In [211]:
import numpy as np
import pandas as pd
import nltk
from nltk.tokenize import sent_tokenize
nltk.download('punkt') # one time execution


[nltk_data] Downloading package punkt to
[nltk_data]     /Users/sajjadpervaiz/nltk_data...
[nltk_data]   Package punkt is already up-to-date!


In [212]:
csv_df = pd.read_csv('train-test-split.csv', delimiter=';')

In [213]:
csv_df = csv_df.loc[csv_df['SET'] == 'TEST']
csv_df.head()

Unnamed: 0,ID,SET
3,essay004,TEST
4,essay005,TEST
5,essay006,TEST
20,essay021,TEST
41,essay042,TEST


In [214]:
test_essays_id_strings = csv_df['ID']
test_essays_ids = [e_id.split('essay')[1] for e_id in test_essays_id_strings]

In [215]:
df = pd.read_json('essay_prompt_corpus.json')

In [216]:
df.head(5)

Unnamed: 0,id,prompt,text
0,365,Way to reduce the amount of traffic?,Big cities nowadays can be described as meltin...
1,134,Qualification is still the fundamental determi...,With the increased educational level of workfo...
2,131,The government should allocate more funds to p...,The issue of governmental financing provision ...
3,198,Improve roads or public transports,Many people think that governments should spen...
4,330,"In personal live, we have some responsibilitie...","People should sometimes do things, even though..."


In [217]:
# select only test rows from corpus
df = df.loc[df['id'].isin(test_essays_ids)]

In [218]:
df.shape

(80, 3)

In [219]:
def tokenize_essay_sentences(essay_id, text):
    tokenized_essays = {essay_id: sent_tokenize(text)}
    return tokenized_essays

In [220]:
essay_sentences = [tokenize_essay_sentences(essay_id, text) for essay_id, text in zip(df['id'], df['text'])]

In [None]:
nltk.download('stopwords')# one time execution

In [223]:
from nltk.corpus import stopwords
stop_words = stopwords.words('english')

In [224]:
# function to remove stopwords
def remove_stopwords(sen):
  sen_new = " ".join([i for i in sen if i not in stop_words])
  return sen_new

In [225]:
clean_essay_list = []
for essay in essay_sentences:
    for k, v in essay.items():
        clean_sentences = [remove_stopwords(s.split()) for s in v]
        clean_essay = {k: clean_sentences}
        clean_essay_list.append(clean_essay)

In [None]:
# download pretrained GloVe word embeddings
#! wget http://nlp.stanford.edu/data/glove.6B.zip

In [228]:
#! unzip glove*.zip

In [229]:
# Extract word vectors
word_embeddings = {}
f = open('glove.6B.100d.txt', encoding='utf-8')
for line in f:
    values = line.split()
    word = values[0]
    coefs = np.asarray(values[1:], dtype='float32')
    word_embeddings[word] = coefs
f.close()

In [230]:
vectorized_essays = {}
for s in clean_essay_list:
    for key, val in s.items():
        sentence_vectors = []
        for i in val:
            if len(i) != 0:
                v = sum([word_embeddings.get(w, np.zeros((100,))) for w in i.split()])/(len(i.split())+0.001)
            else:
                v = np.zeros((100,))
            sentence_vectors.append(v)
        vectorized_essays[key] = sentence_vectors


The next step is to find similarities among the sentences.
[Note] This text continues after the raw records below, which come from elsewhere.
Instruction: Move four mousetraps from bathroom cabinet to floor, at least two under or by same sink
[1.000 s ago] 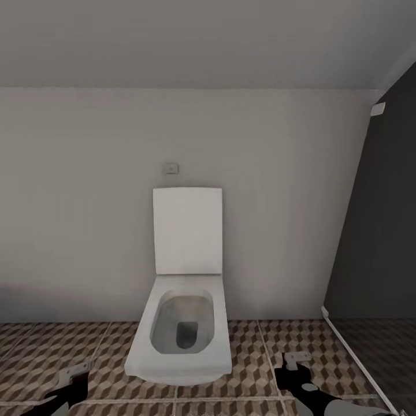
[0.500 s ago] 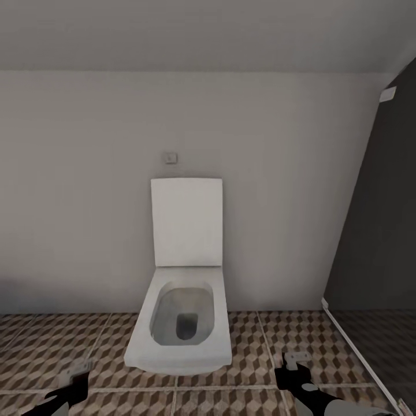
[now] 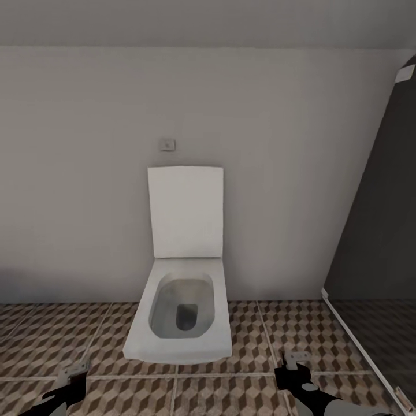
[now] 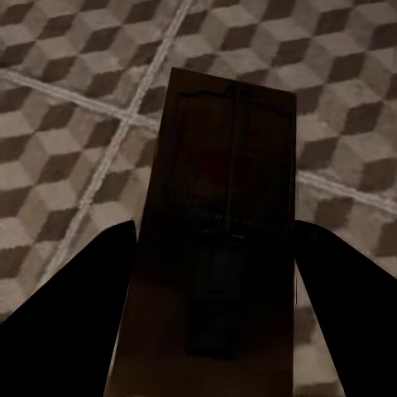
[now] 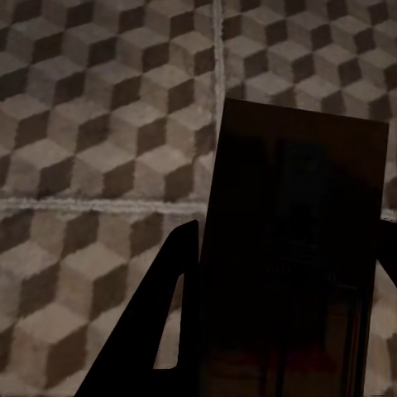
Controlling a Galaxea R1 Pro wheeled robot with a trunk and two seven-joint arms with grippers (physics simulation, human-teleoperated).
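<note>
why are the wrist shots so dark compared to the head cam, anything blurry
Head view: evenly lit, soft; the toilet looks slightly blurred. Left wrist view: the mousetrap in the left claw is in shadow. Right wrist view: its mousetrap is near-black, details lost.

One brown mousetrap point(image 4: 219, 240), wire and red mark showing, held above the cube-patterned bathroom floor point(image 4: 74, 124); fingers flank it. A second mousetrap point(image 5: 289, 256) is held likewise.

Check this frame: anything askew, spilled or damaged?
Nothing stands out. The toilet sits square against the wall, lid up, bowl clean. The bathroom floor shows no spill. Each gripper carries a mousetrap: left gripper's mousetrap, right gripper's mousetrap, both intact as far as the dim views show.
</note>
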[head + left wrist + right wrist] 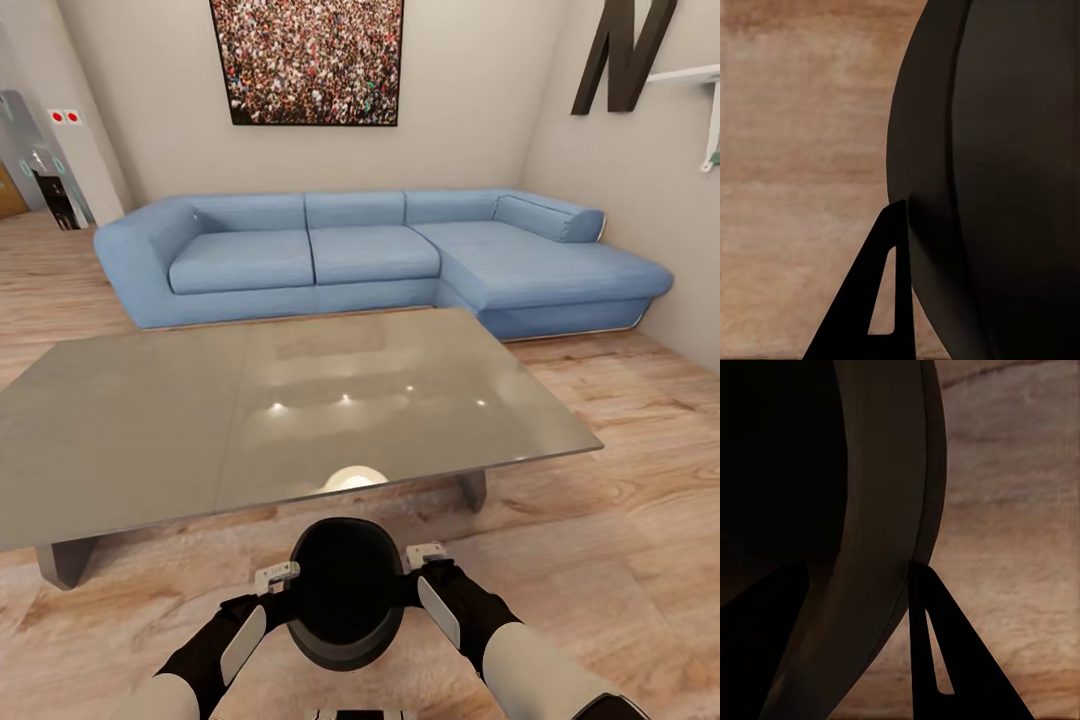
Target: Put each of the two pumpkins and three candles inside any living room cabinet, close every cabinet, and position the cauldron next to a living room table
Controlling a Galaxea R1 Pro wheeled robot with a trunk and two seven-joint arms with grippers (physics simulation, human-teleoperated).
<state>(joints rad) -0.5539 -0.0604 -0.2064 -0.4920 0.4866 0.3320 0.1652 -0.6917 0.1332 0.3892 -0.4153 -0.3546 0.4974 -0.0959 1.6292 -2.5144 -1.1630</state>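
My L fingers and R fingers each pinch the cauldron rim from opposite sides, so it's hanging btwn them above the floor, w/ the counter edge just ahead.

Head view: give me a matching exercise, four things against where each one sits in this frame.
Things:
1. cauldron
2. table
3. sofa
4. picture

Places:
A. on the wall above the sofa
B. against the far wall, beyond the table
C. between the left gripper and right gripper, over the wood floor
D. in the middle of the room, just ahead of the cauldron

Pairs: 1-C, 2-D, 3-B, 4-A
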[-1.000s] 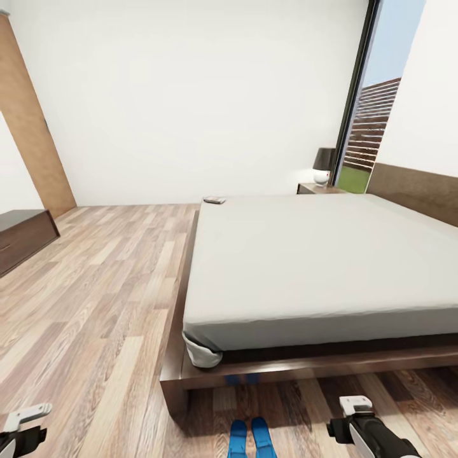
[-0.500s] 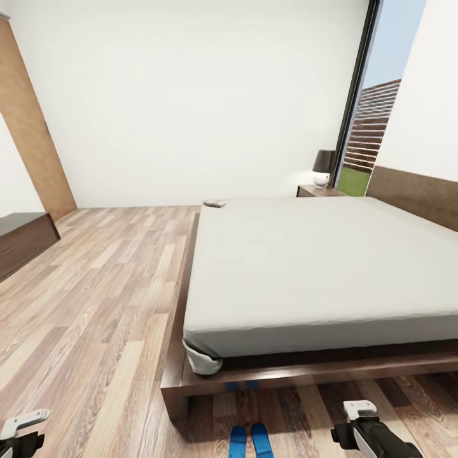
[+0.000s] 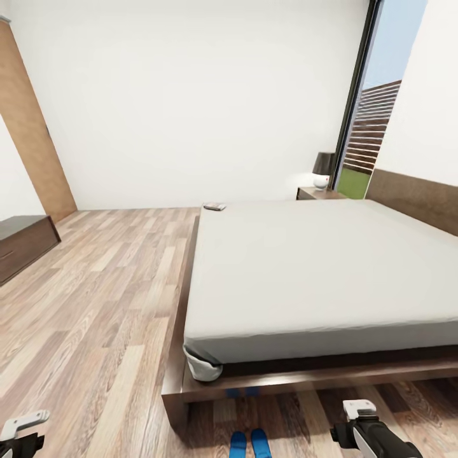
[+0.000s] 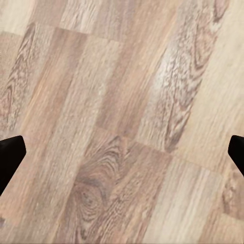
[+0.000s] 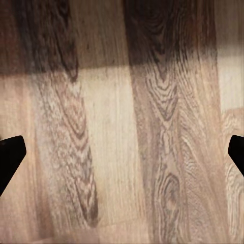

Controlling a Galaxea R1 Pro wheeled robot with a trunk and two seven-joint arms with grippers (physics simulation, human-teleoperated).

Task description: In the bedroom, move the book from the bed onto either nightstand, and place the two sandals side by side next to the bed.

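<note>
Both pincers [image 4: 122,152] [image 5: 122,152] spread, empty | book [image 3: 214,206] lettering unreadable on bed [image 3: 305,267]

- Bed [image 3: 305,267] ahead, book [image 3: 214,207] lying at its far corner.
- Two sandals [image 3: 249,443] side by side on the floor [image 3: 95,299], just before the bed frame.
- Nightstand [image 3: 320,193] with lamp [image 3: 324,168] beyond, by the window [image 3: 375,114].

Book [image 3: 214,206]: small, thin, dark, flat on far left corner of bed [image 3: 305,267] mattress. Bed: dark wooden frame, pale grey mattress. Sandals [image 3: 249,443]: blue pair, side by side on floor, just beside bed's near edge. Nightstand [image 3: 318,193]: beyond bed's far corner.
</note>
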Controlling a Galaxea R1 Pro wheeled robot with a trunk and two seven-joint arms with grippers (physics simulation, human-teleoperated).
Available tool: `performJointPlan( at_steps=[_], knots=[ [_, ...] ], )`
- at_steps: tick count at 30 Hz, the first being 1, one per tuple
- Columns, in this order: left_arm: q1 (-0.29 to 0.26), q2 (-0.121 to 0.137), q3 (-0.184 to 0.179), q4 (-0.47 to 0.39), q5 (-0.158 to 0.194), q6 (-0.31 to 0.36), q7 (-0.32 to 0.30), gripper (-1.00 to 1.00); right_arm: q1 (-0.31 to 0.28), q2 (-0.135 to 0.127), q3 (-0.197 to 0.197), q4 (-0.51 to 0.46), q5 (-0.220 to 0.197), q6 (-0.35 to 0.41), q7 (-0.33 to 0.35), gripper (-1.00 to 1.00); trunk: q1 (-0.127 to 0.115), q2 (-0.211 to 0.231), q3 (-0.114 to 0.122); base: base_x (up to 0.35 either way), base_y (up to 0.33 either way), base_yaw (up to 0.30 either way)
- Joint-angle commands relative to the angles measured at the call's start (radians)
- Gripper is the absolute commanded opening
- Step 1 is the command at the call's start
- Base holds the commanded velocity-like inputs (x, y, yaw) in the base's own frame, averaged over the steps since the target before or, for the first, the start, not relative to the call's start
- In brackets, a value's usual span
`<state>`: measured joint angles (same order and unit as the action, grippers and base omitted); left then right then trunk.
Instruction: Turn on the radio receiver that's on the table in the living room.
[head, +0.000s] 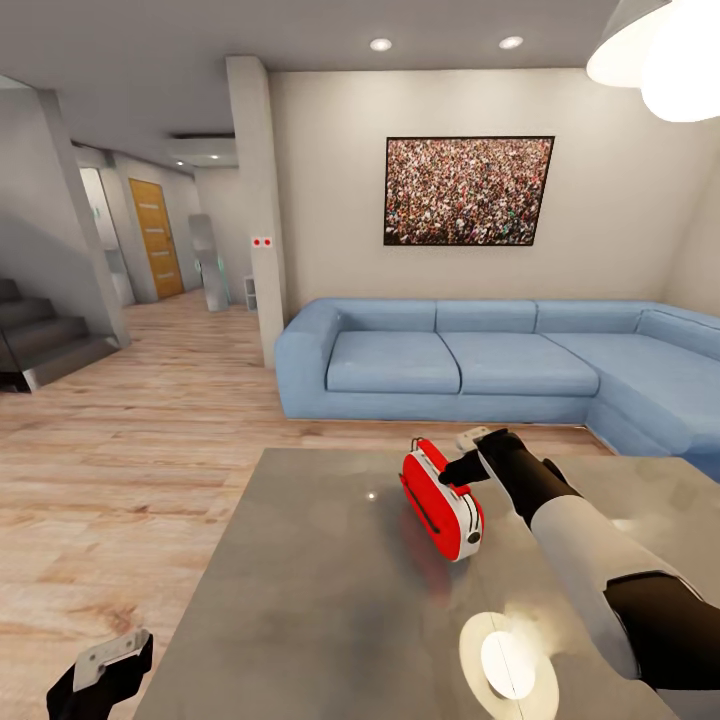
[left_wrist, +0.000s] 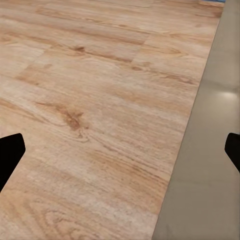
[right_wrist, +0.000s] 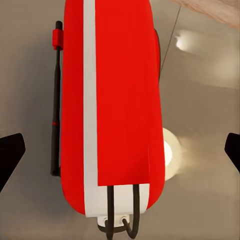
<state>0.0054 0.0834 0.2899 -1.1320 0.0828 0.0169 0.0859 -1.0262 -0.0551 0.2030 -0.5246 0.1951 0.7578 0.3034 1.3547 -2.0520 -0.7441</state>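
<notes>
The red radio receiver with white sides stands on edge on the glossy grey table, its thin black handle toward the near left. My right gripper is at the radio's far upper edge, its fingers touching or nearly touching the casing. In the right wrist view the radio lies lengthwise between my right gripper's widely spread fingertips, so it is open. My left gripper hangs low beside the table's near left corner. It is open over the wood floor, next to the table edge.
A long blue corner sofa runs behind the table under a framed crowd picture. A white pendant lamp hangs at the upper right, mirrored on the tabletop. Light wood floor spreads left toward a pillar and stairs.
</notes>
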Motion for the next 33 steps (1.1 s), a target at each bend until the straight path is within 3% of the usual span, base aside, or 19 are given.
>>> performJointPlan(
  at_steps=[1,23,33],
  knots=[
    [0.000,0.000,0.000,0.000,0.000,0.000,0.000,1.00,0.000,0.000,0.000,0.000,0.000,0.000,0.000,1.00,0.000,0.000,0.000,0.000,0.000,0.000],
    [0.000,-0.001,0.000,0.001,0.000,0.000,0.000,1.00,0.000,0.000,0.001,0.000,0.003,0.000,-0.001,1.00,0.000,0.000,0.000,0.000,0.000,0.000],
    [0.000,-0.001,0.000,0.001,0.000,-0.001,0.000,1.00,0.000,0.000,0.001,0.000,0.003,0.000,-0.001,1.00,0.034,-0.063,-0.028,0.000,0.000,0.000]
  ],
)
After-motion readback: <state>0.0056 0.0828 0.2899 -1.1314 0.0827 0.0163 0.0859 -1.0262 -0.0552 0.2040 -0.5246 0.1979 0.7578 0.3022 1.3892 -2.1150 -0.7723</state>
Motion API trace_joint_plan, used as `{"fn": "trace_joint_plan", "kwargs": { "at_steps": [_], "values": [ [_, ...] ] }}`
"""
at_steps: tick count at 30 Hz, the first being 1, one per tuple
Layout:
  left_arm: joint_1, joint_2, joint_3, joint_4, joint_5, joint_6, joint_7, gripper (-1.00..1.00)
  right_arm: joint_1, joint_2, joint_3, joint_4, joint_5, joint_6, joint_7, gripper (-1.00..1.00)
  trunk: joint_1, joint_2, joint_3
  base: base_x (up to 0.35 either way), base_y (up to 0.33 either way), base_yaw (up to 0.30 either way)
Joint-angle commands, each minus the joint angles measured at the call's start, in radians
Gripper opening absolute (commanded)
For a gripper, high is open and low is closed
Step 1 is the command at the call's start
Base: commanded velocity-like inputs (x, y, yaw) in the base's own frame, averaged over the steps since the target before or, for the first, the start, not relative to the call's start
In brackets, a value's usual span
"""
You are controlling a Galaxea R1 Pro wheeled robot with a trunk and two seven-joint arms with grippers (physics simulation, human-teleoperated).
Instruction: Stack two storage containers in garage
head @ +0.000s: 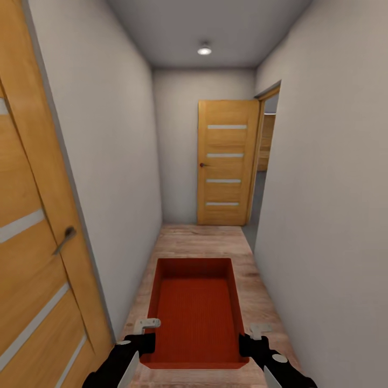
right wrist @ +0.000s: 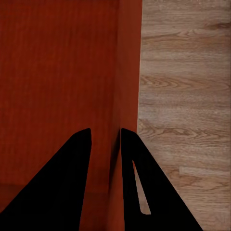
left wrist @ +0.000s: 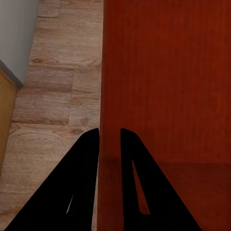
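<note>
A narrow white-walled corridor is running ahead over a wood plank floor (head: 215,237), with a wooden door (head: 227,161) standing at the far end beside an open doorway on the right and another door (head: 37,226) close on the left. The robot is carrying one bin (head: 195,312) low in front of it, open side up and empty, near the view's bottom edge above the planks.

The left gripper (head: 141,337) is pinching the bin's left wall near its near corner, one finger inside and one outside; the right gripper (head: 252,339) is clamping the right wall the same way. Both forearms are reaching forward and slightly inward from below.

Carrying this well probably means keeping both grips level and evenly spaced so the thin walls are not twisting, and steering centred, since the walls are crowding both sides.
</note>
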Motion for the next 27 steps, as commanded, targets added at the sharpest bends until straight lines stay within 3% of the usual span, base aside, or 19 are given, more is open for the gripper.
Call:
{"fn": "trace_joint_plan", "kwargs": {
  "at_steps": [1, 27],
  "values": [
    [-0.001, 0.034, 0.016, 0.000, -0.015, 0.007, 0.011, -1.00, 0.000, -0.007, 0.030, -0.002, -0.008, -0.003, 0.009, -1.00, 0.001, -0.001, 0.000, 0.329, -0.027, 0.000],
    [0.000, 0.034, 0.016, 0.000, -0.015, 0.007, 0.012, -1.00, 0.000, -0.007, 0.030, -0.002, -0.008, -0.003, 0.009, -1.00, 0.001, -0.001, 0.000, 0.329, -0.080, -0.032]
  ]
}}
We will use cosine similarity to find similarity between a pair of sentences. Let's create an empty similarity matrix for this task and populate it with cosine similarities of the sentences.

In [231]:
from sklearn.metrics.pairwise import cosine_similarity
import networkx as nx

In [232]:
def create_sim_matrix(sim_matrix, length_of_sentences, essay_id):
    target_essay_sentence_vector = vectorized_essays[essay_id]
    for m in range(length_of_sentences):
        for j in range(length_of_sentences):
            if m != j:
                sim_matrix[m][j] = cosine_similarity(target_essay_sentence_vector[m].reshape(1,100), target_essay_sentence_vector[j].reshape(1,100))[0,0]
    return sim_matrix

In [233]:
# find similarities between the sentences of each essay.
output = []
for e in essay_sentences:
    for k, v in e.items():
        sim_mat = np.zeros([len(v), len(v)])
        sm = create_sim_matrix(sim_mat, len(v), k)
        nx_graph = nx.from_numpy_array(sm)
        scores = nx.pagerank(nx_graph)
        ranked_sentences = sorted(((scores[i],s) for i,s in enumerate(v)), reverse=True)
        # Generate summary
        essay_obj = {'id': k, 'prompt': ranked_sentences[0][1]}
        output.append(essay_obj)

In [234]:
output

[{'id': 373,
  'prompt': 'To conclude, capital punishment is a form of legalized revenge, it is an easy way for serious crimes, and nobody has rights to take others life; thus, it neither demines crimes of violence nor be essential to control violence in society.'},
 {'id': 61,
  'prompt': 'Nanotechnology is working to make computers to the order of microscopic levels.'},
 {'id': 180,
  'prompt': 'We begin taking part in groups or organizations during the early days of life, and especially most people continue their social participation in all through life.'},
 {'id': 211,
  'prompt': 'Thus, school education should not only focus on the academic development of a student as it is much more crucial to teach them how to be independent and live a good life.'},
 {'id': 229,
  'prompt': 'I agree if a friend makes very a big mistake, we will need to end a friendship.'},
 {'id': 278,
  'prompt': "Although multitudes of people think that sports and social activities are not as necessary as acad

In [235]:
import json
json_dump = json.dumps(output, indent=4, ensure_ascii=False)
with open('predictions.json', "w", encoding='utf-8') as outfile:
    outfile.write(json_dump)